Préparés... comme Arsenal pour battre la bande à Shaqiri
Gagner ne sera évidemment pas facile. Bâle est un géant. “Une belle petite machine”, nous résume Paolo Arrivas. “C’est la meilleure équipe de Suisse, qui compte un joueur d’exception : Xherdan Shaqiri, qui n’a jamais réalisé une aussi belle saison sur le plan statistique. C’est génial de se mesurer à eux, mais on n’y va certainement pas en dilettante. L’histoire est belle, on respecte l’adversaire, mais on n’y va pas pour faire les beaux. On veut gagner ! Shaqiri, on en parle avant le match, après le match, mais pendant, ce sera juste nous contre Bâle.”
Les 16 000 places disponibles pour Biel ont été vendues en quelques minutes"

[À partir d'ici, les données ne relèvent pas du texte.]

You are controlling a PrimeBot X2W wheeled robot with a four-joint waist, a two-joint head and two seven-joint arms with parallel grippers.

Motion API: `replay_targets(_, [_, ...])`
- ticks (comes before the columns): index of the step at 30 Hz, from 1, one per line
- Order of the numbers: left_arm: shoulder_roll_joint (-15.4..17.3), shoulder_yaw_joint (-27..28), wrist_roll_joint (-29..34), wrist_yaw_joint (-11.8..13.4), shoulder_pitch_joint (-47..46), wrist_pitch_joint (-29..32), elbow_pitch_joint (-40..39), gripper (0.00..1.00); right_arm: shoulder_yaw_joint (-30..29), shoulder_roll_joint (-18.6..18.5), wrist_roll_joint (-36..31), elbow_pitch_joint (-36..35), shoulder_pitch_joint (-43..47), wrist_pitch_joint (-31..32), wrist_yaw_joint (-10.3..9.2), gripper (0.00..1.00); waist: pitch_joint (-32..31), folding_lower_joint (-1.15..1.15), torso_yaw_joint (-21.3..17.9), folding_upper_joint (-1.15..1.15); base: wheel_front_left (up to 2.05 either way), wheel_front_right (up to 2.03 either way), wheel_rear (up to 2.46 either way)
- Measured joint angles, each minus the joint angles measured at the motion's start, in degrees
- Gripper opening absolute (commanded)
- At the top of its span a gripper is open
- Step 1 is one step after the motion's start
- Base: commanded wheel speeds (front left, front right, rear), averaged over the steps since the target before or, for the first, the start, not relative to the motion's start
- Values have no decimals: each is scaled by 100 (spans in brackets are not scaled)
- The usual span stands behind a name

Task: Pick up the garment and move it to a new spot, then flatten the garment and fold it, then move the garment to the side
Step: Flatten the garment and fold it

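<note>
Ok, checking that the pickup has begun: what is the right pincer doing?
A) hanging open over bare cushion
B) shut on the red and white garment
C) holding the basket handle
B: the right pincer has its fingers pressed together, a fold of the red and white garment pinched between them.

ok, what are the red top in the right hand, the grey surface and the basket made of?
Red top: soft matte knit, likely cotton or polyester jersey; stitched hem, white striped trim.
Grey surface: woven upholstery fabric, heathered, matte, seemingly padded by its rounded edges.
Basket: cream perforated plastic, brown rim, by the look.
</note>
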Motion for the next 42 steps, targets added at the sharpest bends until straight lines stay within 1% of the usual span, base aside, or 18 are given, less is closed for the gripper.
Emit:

Si dans le pays, les gens sont partagés entre exploit possible et marche trop haute à surmonter, l’entraîneur de Biel/Bienne met tout en oeuvre pour préparer ses joueurs de la meilleure des manières. “On a l’habitude de jouer devant quelques milliers de supporters, mais ils seront 32.000 dimanche, dans un stade partagé. Les 16 000 places disponibles pour Biel ont été vendues en quelques minutes. La semaine d’entraînement n’est pas différente, mais certains aspects font plutôt sourire.”

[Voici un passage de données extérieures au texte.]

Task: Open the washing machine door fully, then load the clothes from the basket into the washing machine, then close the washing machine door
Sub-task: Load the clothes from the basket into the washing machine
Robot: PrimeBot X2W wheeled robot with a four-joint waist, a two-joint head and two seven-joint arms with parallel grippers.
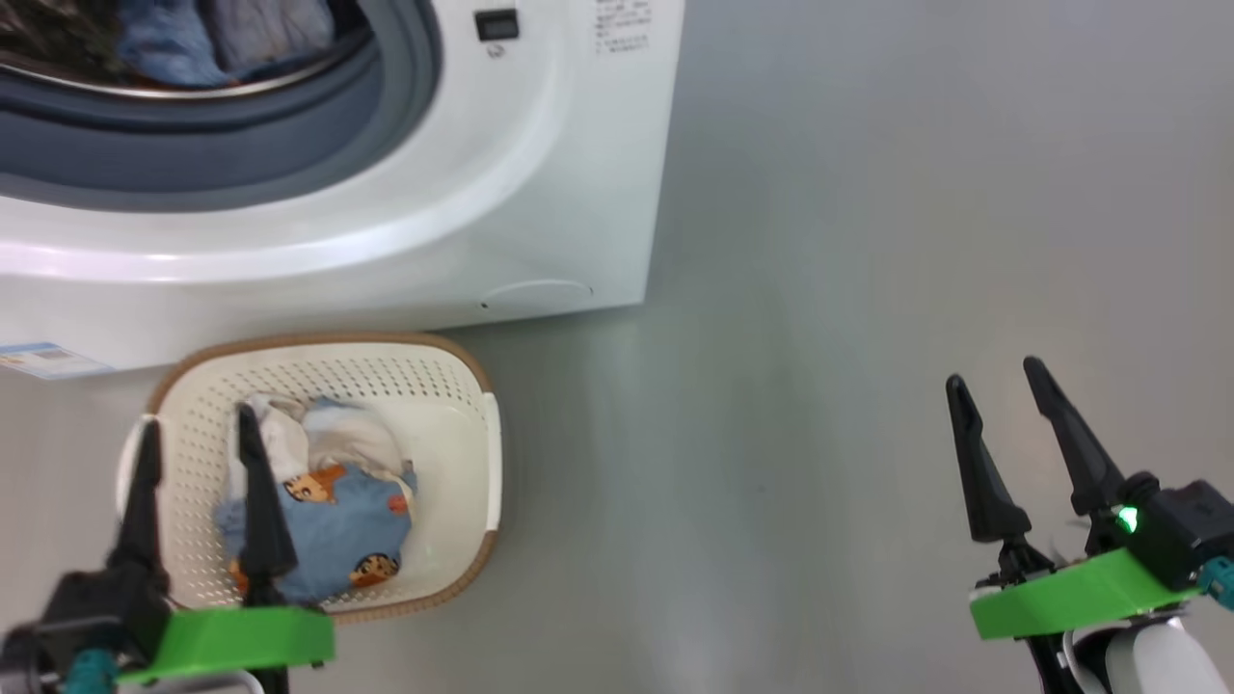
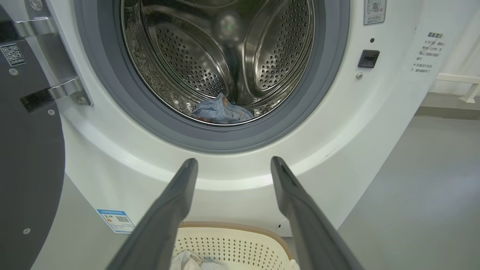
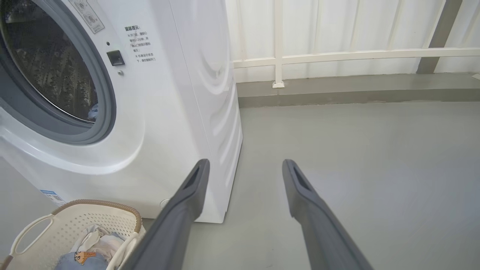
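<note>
Washing machine (image 1: 540, 193) stands on the grey floor (image 1: 868, 289). Its door (image 2: 26, 150) is swung wide open at the left edge of the left wrist view, dark inner face and metal hinges showing. The steel drum (image 2: 187, 56) is exposed inside the grey gasket (image 2: 210, 138), and one blue piece (image 2: 221, 110) lies at the drum bottom.

Basket (image 1: 463, 386) sits on the floor just in front of the machine, below the opening. The clothes (image 1: 337, 511) are heaped in it: blue fabric with orange cartoon faces, white cloth at the back.

Left gripper (image 1: 198, 421) hovers above the basket's left half, jaws spread wide and holding nothing — fingers point toward the machine front, clear of the fabric. Right gripper (image 1: 994, 374) is well apart to the right over bare floor, jaws also wide open and empty.

A blue sticker (image 2: 115, 220) is low on the machine front. A white railing (image 3: 337, 56) runs behind in the right wrist view.
</note>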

“Par exemple, on s’entraîne avec des basses et un bruit de stade, comme Mikel Arteta l’avait fait avec Arsenal avant de défier Liverpool. On n’a pas l’habitude de ne pas s’entendre et de ne pas comprendre les consignes du coach. Il donne un message à un joueur et analyse comment celui-ci est véhiculé sur le terrain. On met beaucoup d’intensité, on travaille les phases arrêtées, les penalties : on ne laisse rien au hasard. La préparation est la même, mais on reconnaît la chance qu’on a d’être en finale de Coupe. Des joueurs qui font carrière en première division n’ont jamais eu cette chance.”
Le petit club de Biel/Bienne se met à rêver... d’Europe !
Le parcours de Biel/Bienne est hors du commun et rappelle celui de l’Arminia Bielefeld, club de D3 allemande qui a perdu la finale de la Coupe, le week-end dernier contre Stuttgart, lors d’un match où le petit poucet n’aura pas démérité. Paolo Arrivas et ses coéquipiers peuvent donc s’inspirer de leurs voisins allemands, à deux exceptions près : Bielefeld n’a pas gagné la Coupe d’Allemagne, ce que voudra évidemment faire Biel/Bienne, et l’Arminia est promu en deuxième division après son titre en D3, ce que n’a pas réussi à faire le club du canton de Berne, troisième du championnat.
“On était premiers à trois matchs de la fin avant de perdre deux fois. C’est dommage, car la montée était l’objectif du club, la Coupe n’étant qu’un bonus.” Le bonus pourrait toutefois devenir sacrément juteux : en cas de victoire, le petit club de Biel/Bienne disputera les barrages de l’Europa League, et aurait l’assurance de disputer la Conference League en cas de défaite.
“Ce serait extraordinaire, incroyable, je ne sais pas si une équipe de D3 a déjà joué la Coupe d’Europe. On pourrait rencontrer l’AS Rome ou des clubs de Premier League, ce serait dingue”, a conclu un Paolo Arrivas rêveur, mais pleinement concentré sur l’objectif collectif.